Yellow guavas for daily harvest
I have to confess to feeling guilty about wasting most of the yellow guava crop as I just can't be bothered to go out in the wind and rain most days, collecting fallen fruit.  I had over-extended my guava-enthusiasm with the red guava crop, and although the yellows are sweeter and less tart, I was a bit over guava season by the time they started into full production rate.

Blueberry Alley
Blueberry patch, weeded; before it had a tall green carpet of weeds trailing up the blueberries.
We so look forward to our summer time blueberry feast!  I have two beds, to ensure we have sufficient supply!  I know it's greedy, but it really is a health insurance.  The Ancients taught that blueberries were a vaccination against ills and chills!!  In fact, their Latin name is Vaccinium!  Do I believe in vaccinating children?  You bettcha!  Give them all the blueberries they can eat!! These little blue guys are phyto-nutrient Superstars!  Check it out here:
I covered the blueberry patch with 6 layers of newspaper to suppress further weeds.
The blueberry bushes (which now resemble sticks after leaf fall) have been pruned back.

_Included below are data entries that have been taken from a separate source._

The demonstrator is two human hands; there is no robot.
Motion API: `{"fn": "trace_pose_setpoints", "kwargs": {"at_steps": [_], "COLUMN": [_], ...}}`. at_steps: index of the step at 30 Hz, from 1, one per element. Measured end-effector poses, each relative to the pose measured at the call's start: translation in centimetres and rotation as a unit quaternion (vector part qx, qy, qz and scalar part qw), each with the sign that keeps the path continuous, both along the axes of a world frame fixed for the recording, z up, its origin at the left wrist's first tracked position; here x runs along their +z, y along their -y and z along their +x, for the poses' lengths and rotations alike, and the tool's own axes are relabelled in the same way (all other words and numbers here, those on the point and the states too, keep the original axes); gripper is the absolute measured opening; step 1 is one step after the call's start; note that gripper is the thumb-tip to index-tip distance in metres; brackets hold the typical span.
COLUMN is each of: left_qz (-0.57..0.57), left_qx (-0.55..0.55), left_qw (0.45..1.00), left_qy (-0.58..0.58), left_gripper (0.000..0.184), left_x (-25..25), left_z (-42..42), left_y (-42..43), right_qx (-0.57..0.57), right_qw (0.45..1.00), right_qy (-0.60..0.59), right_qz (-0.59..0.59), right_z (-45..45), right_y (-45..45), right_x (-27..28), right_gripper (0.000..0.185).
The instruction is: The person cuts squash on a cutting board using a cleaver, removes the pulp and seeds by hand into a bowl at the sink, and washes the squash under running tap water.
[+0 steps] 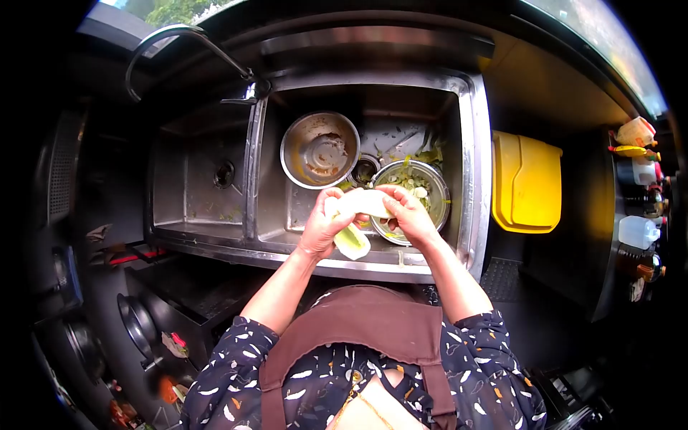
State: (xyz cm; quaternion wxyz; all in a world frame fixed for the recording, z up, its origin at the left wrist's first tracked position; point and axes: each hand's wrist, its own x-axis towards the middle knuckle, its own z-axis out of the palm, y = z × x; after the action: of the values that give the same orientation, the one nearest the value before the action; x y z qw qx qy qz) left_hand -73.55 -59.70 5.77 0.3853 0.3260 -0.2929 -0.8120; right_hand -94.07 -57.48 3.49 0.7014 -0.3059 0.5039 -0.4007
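Over the front part of the right sink basin, a pale green-and-white vegetable piece [371, 203], of a kind I cannot make out, is stretched between my two hands. My left hand [322, 221] is closed around its left end, and a light green, broad end [352, 244] hangs below those fingers. My right hand [407, 213] pinches the other end, with the thumb on top. Just beyond and partly under my right hand stands a round bowl [446, 209] of cut green and white vegetable pieces. Some fingertips of both hands are hidden.
A steel bowl [292, 147] with brownish residue stands in the right basin [390, 136], where vegetable scraps lie. Left of it are a second basin [193, 190] and a curved faucet [188, 30]. A yellow bin [527, 183] stands right of the sink; several bottles [638, 233] line the far right.
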Motion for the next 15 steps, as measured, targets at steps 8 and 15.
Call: {"fn": "trace_pose_setpoints", "kwargs": {"at_steps": [8,15], "left_qz": [0.204,0.182], "left_qx": [-0.207,-0.166], "left_qw": [0.953,0.967], "left_qy": [-0.09,-0.056], "left_gripper": [0.058,0.039], "left_x": [1.3,0.9], "left_z": [-1.2,-4.3], "left_y": [1.3,1.1], "right_qx": [0.064,0.083], "right_qw": [0.969,0.867], "right_qy": [-0.035,-0.39], "right_qz": [-0.238,-0.3], "right_z": [-1.0,-1.2], "right_y": [0.7,0.0], "right_x": [2.8,6.5], "right_gripper": [0.024,0.072]}}
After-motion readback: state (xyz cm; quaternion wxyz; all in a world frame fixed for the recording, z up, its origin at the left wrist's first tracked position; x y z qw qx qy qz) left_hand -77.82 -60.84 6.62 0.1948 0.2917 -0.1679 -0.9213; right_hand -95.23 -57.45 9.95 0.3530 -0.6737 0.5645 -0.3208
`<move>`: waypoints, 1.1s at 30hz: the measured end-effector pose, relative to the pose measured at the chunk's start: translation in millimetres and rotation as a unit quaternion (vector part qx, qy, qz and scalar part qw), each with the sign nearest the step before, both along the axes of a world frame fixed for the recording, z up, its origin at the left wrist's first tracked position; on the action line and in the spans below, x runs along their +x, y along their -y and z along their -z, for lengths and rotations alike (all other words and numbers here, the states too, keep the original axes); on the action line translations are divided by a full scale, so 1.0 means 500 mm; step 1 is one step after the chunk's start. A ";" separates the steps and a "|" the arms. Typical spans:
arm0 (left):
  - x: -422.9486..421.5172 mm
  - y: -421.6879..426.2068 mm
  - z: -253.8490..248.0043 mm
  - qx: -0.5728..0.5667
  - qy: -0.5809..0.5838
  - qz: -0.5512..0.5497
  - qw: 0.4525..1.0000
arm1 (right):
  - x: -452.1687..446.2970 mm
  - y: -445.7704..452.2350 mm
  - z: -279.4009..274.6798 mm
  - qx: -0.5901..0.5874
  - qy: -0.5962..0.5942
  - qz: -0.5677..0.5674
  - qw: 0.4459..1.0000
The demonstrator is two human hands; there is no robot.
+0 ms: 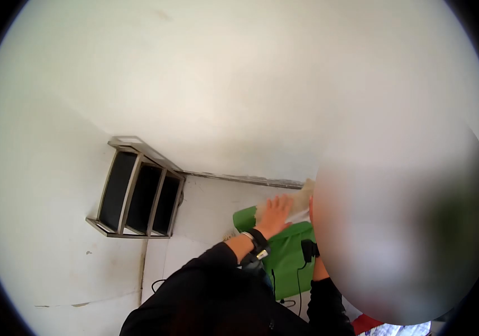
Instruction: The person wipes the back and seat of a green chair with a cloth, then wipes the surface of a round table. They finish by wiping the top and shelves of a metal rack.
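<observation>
While its fingers lie spread and nearly flat, the left hand rests on a tan piece of what looks like cloth or paper, seemingly pressing it rather than gripping it. Next to those fingers a white patch shows, perhaps part of the same piece. Beneath is a green cloth, its near part hanging or sloping toward the wearer; what supports it cannot be made out. The right forearm reaches in beside the green cloth, but a large blurred patch hides most of the right hand, so I cannot tell how its fingers stand or whether they hold anything.

As for progress, the tan piece lies on the green cloth with the left hand on it, which suggests handling is under way; how much is done or left cannot be judged, since the blur covers the right side.

Farther out, a black device sits at the right wrist, its thin cable trailing over the green cloth, where it could snag. A metal-framed rack with dark panels stands by the wall, well apart from both hands, and red fabric shows at the lower edge.
</observation>
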State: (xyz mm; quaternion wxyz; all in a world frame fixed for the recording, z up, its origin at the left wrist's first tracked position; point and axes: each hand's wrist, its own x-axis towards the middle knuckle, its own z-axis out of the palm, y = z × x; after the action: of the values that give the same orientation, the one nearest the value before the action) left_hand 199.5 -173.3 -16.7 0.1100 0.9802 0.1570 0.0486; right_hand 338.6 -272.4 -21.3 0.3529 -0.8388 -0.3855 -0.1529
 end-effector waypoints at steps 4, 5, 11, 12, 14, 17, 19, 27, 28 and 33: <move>0.004 -0.009 0.025 0.115 -0.012 0.016 0.993 | -0.045 -0.030 0.013 -0.061 -0.013 -0.081 0.995; 0.001 -0.011 0.036 0.109 -0.013 0.014 0.994 | -0.050 -0.032 0.024 -0.108 0.014 -0.105 0.989; -0.039 -0.043 0.030 0.065 -0.014 -0.006 0.998 | -0.087 -0.094 0.017 -0.125 0.030 -0.116 0.985; -0.052 -0.055 0.022 0.016 -0.017 -0.019 1.000 | -0.094 -0.109 0.013 -0.127 0.030 -0.114 0.985; -0.078 -0.071 0.013 -0.038 -0.019 -0.031 0.999 | -0.115 -0.134 0.007 -0.141 0.036 -0.173 0.974; -0.115 -0.080 0.009 -0.006 -0.034 -0.047 0.998 | -0.140 -0.159 0.012 -0.111 0.052 -0.188 0.974; -0.121 -0.086 -0.007 -0.002 -0.036 -0.049 0.998 | -0.143 -0.163 0.018 -0.107 0.037 -0.184 0.976; -0.113 -0.087 0.005 -0.018 -0.057 -0.036 0.998 | -0.138 -0.167 0.015 -0.095 0.039 -0.168 0.980; -0.111 -0.089 0.011 -0.006 -0.036 -0.044 0.998 | -0.139 -0.169 0.013 -0.097 0.039 -0.166 0.981; -0.103 -0.115 0.012 -0.093 0.000 -0.012 0.996 | -0.124 -0.175 0.020 -0.138 0.043 -0.180 0.973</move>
State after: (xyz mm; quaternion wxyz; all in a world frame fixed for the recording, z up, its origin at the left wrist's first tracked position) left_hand 148.0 -115.7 -22.5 0.1999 0.9639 0.1725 0.0351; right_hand 276.3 -184.9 -31.1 0.2383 -0.7888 -0.5624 -0.0682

 We covered the newspaper with fresh untreated cedar sawdust.  Sawdust will help create a slightly acidic soil, which blueberries love.
Now that the bed is prepped, bushes trimmed and soil fed with compost and a drink of sheep poo juice, they can rest till Spring.  Actually, I've noticed teeny tiny little buds already appearing!  Growing our fresh multivitamin supply.  I still have plenty frozen (bought) blueberries in the freezer to keep us going through winter and add them to our smoothies.

Leafy Crops
The store-bought brassicas I bought to boost our winter crop growth, are looking good.  I am trying a new weed-suppressant method; layers of newspaper along the rows, anchored by tree mulch which is well-rested.  Using fresh mulch would only rob nitrogen from the soil as it breaks down.
My first attempt: Building a horizontal pea frame.  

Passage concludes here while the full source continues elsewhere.